Nestlé reconnaît et soutient entièrement la décision de l’Assemblée générale des Nations Unies de déclarer l’accès à l’eau comme étant un droit humain.

En 2010, nous avons intégré la reconnaissance et le respect du droit humain à l’eau dans nos Principes de conduite des affaires du groupe Nestlé bien avant la prise de conscience officielle de ces valeurs par les Nations unies.

Le droit à l’eau est un élément essentiel de notre engagement plus vaste envers la gestion efficace de l’eau et, comme tel, nous nous attachons à garantir que nos sites et nos fournisseurs respectent le droit à l’eau des populations locales. Le point de référence utilisé est la recommandation de l’OMS de 50 à 100 litres d’eau par personne et par jour.

Sur la base du « CEO Water Mandate », que Nestlé a aidé à concevoir, nous avons publié en décembre 2015 des directives à l’attention de nos employés pour le respect du droit humain à l’eau. Pour sensibiliser, identifier les problèmes principaux et décider de plans d’action au sein de notre organisation, nous menons des évaluations de l’impact sur le droit humain et des analyses des ressources hydriques.

En outre, nous suivons une procédure de concertation publique avec Nestlé Waters sur tous nos sites d’embouteillage ainsi que d’audits des fournisseurs et d’évaluations des fermes dans les nombreux pays où Nestlé exerce des activités, particulièrement dans les régions pauvres en eau. En plus de respecter le droit humain à l’eau, nous soutenons l’accès à l’eau en faveur de nos employés, des communautés voisines de nos sites et de celles en contact avec nos fournisseurs ou touchées par ceux-ci.
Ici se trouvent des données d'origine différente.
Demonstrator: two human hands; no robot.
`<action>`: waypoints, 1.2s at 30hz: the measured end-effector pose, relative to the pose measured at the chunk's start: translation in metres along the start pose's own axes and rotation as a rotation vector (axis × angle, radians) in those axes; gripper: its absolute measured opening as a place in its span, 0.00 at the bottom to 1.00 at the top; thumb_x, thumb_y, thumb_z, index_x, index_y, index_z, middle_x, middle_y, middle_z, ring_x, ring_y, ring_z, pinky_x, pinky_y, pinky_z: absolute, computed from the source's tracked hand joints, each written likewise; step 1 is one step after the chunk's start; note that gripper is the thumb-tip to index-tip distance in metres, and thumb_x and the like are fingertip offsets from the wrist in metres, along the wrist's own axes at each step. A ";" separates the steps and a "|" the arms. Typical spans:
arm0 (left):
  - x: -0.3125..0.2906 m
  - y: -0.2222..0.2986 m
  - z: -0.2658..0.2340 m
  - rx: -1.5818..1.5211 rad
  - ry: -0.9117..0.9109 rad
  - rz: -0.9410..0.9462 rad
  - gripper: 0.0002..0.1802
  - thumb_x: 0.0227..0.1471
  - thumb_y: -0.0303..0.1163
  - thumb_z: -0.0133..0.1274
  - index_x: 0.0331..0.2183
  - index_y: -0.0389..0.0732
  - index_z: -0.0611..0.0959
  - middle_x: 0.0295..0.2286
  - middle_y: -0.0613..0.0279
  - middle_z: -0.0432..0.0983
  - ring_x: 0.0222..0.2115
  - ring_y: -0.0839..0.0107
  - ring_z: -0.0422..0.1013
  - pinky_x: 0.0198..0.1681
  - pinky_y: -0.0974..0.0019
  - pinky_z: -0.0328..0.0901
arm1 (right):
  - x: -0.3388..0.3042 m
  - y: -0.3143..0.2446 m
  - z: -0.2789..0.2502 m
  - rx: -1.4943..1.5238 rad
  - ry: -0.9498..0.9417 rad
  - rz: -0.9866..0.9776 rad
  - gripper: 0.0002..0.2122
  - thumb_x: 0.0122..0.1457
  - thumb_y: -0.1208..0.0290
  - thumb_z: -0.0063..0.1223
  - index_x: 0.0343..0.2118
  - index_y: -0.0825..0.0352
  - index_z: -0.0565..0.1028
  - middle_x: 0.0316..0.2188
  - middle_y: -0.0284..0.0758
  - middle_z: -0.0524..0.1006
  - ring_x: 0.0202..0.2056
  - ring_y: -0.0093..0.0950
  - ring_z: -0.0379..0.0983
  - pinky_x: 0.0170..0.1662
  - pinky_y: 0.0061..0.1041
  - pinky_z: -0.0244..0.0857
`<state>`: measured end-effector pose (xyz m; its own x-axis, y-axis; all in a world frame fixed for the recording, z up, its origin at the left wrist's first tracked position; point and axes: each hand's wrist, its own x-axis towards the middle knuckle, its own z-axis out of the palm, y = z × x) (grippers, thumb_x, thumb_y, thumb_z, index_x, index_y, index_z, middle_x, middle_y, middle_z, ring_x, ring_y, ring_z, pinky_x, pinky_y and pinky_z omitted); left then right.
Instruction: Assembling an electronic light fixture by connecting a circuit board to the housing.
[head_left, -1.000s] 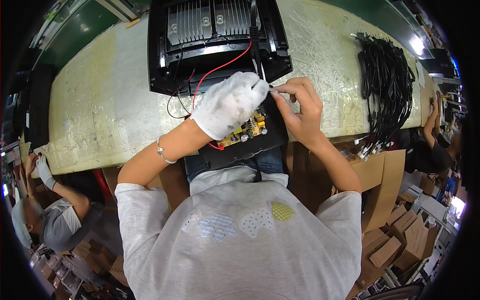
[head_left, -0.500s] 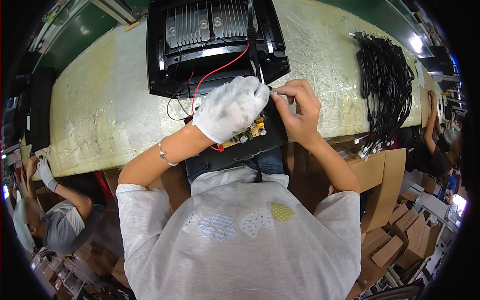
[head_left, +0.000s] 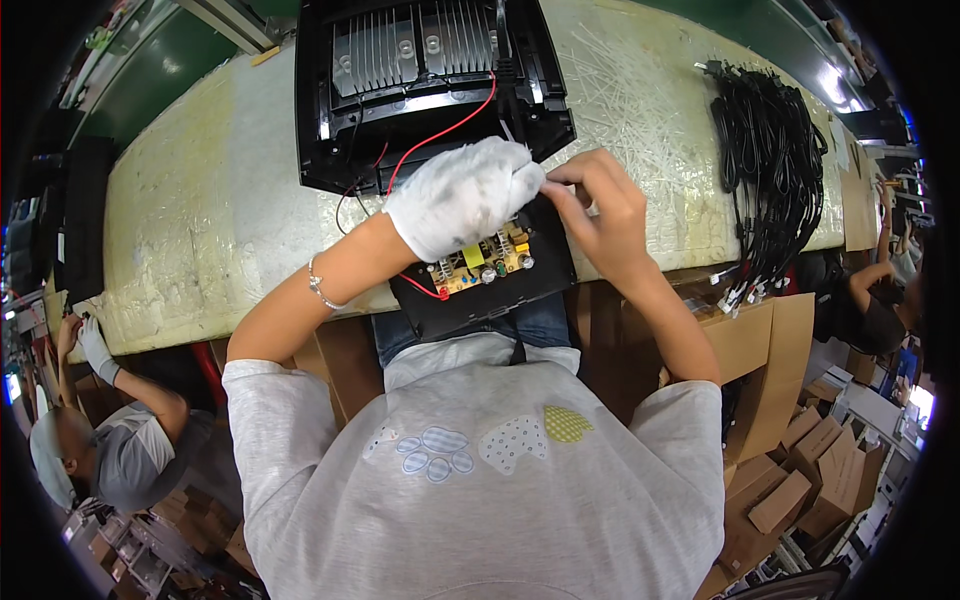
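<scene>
White cloth glove [head_left: 462, 205] is worn on the left hand [head_left: 470, 195], its fingers curled; whether anything is held in them cannot be told. At its fingertips, thumb and forefinger of the bare right hand [head_left: 605, 215] are brought narrowly together, though any small piece between them is too hidden to be made out. The circuit board [head_left: 480, 270], partly covered by the glove, is carried on a black panel [head_left: 455, 318] at the near edge of the table [head_left: 180, 220]. Beyond, a black housing [head_left: 315, 150] is crossed by a red wire [head_left: 450, 132]. Black cables [head_left: 770, 160] are bundled to the right.
</scene>
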<state>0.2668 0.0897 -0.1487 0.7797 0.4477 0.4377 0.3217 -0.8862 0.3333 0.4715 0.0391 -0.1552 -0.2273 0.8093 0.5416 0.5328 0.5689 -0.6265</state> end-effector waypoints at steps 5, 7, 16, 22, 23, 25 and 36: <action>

Cela comprend la mise en oeuvre progressive du pacte WASH (eau potable, assainissement et hygiène) du Conseil mondial des entreprises pour le développement durable (WBCSD) sur les lieux de travail.

De plus, par notre partenariat avec la Fédération internationale des Sociétés de la Croix-Rouge et du Croissant-Rouge, nous soutenons les villages producteurs de cacao en Côte d’Ivoire et au Ghana. Entre 2005 et 2017, 315.000 personnes ont bénéficié de l’accès à l’eau, à l’assainissement et à des installations sanitaires grâce à ce partenariat.
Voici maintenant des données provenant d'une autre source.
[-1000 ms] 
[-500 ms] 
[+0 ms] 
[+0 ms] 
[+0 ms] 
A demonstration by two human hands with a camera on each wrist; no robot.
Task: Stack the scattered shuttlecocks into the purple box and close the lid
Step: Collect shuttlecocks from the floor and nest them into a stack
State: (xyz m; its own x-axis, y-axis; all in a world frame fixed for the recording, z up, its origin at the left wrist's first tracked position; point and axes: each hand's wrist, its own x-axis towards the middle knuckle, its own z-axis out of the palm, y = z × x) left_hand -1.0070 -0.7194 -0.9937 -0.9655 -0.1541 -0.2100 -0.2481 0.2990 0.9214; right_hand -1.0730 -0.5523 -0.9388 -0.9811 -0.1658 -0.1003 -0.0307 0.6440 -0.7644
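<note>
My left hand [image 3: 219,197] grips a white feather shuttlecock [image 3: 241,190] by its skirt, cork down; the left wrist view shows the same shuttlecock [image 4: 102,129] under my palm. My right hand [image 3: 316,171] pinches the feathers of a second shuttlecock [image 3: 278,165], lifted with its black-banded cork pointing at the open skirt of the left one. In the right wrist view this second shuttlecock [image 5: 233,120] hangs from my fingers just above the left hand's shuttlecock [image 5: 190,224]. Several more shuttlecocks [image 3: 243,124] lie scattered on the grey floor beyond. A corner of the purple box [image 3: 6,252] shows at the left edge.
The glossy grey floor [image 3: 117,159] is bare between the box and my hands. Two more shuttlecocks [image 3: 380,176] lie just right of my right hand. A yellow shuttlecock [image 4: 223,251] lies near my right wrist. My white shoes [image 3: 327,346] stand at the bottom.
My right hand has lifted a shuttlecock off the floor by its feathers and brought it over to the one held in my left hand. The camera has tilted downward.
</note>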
Pourquoi les propos du Président de Nestlé en 2013 semblaient-ils indiquer qu’il n’existe pas de droit humain à l’eau ?

Nous croyons sans équivoque que l’accès à l’eau est un droit humain fondamental. L’interview sur la vidéo est un clip extrait hors contexte d’un documentaire qui déforme le point de vue de notre Président. À plusieurs reprises, il a déclaré que toutes les personnes ont le droit de disposer d’assez d’eau potable pour leurs besoins d’hydratation et d’hygiène de base.
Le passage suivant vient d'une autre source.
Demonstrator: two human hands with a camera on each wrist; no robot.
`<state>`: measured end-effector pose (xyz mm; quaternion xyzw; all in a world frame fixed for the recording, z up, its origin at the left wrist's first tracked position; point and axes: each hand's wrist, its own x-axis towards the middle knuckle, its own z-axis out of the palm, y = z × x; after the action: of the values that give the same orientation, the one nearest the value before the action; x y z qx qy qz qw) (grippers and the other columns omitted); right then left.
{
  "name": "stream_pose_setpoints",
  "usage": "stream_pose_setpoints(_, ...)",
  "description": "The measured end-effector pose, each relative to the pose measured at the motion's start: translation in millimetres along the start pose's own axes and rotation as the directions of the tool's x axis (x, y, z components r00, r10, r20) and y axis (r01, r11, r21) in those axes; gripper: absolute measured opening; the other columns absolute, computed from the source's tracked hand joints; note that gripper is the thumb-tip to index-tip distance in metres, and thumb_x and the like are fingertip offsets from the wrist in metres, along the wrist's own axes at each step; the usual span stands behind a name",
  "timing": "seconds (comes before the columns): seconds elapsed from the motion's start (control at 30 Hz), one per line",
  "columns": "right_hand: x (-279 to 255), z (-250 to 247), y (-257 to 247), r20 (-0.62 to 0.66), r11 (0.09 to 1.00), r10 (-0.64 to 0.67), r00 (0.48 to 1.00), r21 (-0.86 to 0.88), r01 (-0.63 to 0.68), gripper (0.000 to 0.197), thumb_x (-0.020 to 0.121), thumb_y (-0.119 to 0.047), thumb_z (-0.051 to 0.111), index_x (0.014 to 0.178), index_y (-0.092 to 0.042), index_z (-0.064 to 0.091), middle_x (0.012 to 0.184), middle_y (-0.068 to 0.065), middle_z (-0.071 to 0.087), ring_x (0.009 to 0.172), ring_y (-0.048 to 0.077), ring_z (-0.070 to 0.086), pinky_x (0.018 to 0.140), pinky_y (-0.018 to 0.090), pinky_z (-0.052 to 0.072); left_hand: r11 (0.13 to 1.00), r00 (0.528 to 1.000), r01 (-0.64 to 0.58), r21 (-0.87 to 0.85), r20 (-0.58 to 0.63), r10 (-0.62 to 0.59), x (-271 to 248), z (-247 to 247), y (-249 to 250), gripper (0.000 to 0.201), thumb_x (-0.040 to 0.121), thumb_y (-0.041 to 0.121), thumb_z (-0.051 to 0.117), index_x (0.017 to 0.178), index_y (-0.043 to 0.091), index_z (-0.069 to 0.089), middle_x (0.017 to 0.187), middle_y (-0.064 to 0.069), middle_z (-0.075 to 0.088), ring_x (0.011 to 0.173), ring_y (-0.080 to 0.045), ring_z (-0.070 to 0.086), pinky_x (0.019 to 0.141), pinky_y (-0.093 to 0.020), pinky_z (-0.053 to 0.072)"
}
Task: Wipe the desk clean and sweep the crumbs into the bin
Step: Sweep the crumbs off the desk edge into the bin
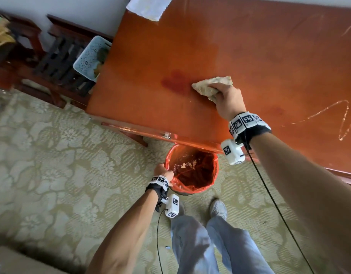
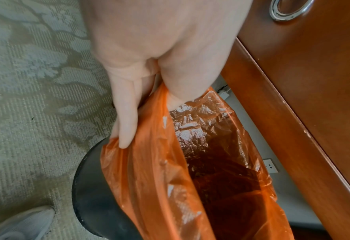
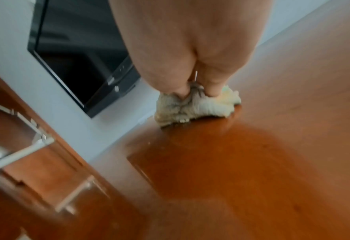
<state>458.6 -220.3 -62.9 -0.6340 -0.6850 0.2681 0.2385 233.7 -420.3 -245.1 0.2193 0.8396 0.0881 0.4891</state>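
Note:
My right hand [image 1: 223, 93] grips a crumpled beige cloth [image 1: 207, 85] and presses it onto the orange-brown desk [image 1: 230, 46], just right of a darker wet patch [image 1: 175, 83]. The same cloth [image 3: 194, 107] shows bunched under my fingers [image 3: 211, 87] in the right wrist view. Below the desk's front edge stands a black bin [image 2: 92, 194] lined with an orange bag [image 1: 190, 169]; pale crumbs [image 1: 188, 164] lie inside. My left hand [image 1: 163, 172] grips the bin's rim and the orange bag [image 2: 149, 162] on its left side.
A white towel [image 1: 149, 5] lies at the desk's far edge. A pale blue basket [image 1: 89, 58] and dark wooden furniture [image 1: 58, 56] stand left of the desk. Patterned carpet [image 1: 52, 155] covers the floor. My shoes [image 1: 218, 209] are near the bin. A black screen [image 3: 81, 65] hangs on the wall.

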Motion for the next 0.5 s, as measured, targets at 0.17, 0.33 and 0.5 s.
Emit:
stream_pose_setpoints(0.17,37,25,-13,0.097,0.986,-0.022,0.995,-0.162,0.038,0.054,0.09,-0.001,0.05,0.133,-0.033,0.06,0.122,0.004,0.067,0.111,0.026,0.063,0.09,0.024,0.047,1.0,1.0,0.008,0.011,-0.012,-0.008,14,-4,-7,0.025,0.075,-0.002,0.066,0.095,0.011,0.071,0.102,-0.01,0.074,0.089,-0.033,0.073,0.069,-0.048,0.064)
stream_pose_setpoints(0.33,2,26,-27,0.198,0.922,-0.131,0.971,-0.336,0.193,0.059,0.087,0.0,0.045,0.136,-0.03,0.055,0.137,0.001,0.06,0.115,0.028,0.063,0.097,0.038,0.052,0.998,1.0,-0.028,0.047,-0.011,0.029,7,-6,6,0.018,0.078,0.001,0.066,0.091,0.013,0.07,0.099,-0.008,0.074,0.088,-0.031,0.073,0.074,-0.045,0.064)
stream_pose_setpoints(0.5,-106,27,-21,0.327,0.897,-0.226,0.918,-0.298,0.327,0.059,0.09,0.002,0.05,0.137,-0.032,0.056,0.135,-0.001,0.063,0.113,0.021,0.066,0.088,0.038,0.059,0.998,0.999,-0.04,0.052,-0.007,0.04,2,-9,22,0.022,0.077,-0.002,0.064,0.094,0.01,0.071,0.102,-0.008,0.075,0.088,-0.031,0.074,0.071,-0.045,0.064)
Le point de référence utilisé est la recommandation de l’OMS de 50 à 100 litres d’eau par personne et par jour. Il a affirmé son ferme soutien de la résolution 64/292 des Nations Unies sur le droit humain à l’eau et à l’assainissement.

Dans la vidéo, Peter Brabeck semblait exprimer son soutien en faveur de la privatisation des ressources hydriques. Est-ce la position officielle de Nestlé ?

Dans la vidéo, notre Président applique le mot « privatiser » au principe d’attribution d’une valeur à l’eau, non dans le contexte d’un transfert de sa propriété en tant que ressource. L’attribution d’une valeur à l’eau, notamment au-delà des directives de l’OMS de 50 à 100 litres par jour et par personne, encouragerait sa conservation et sa bonne gestion par ceux qui en font un usage plus intensif.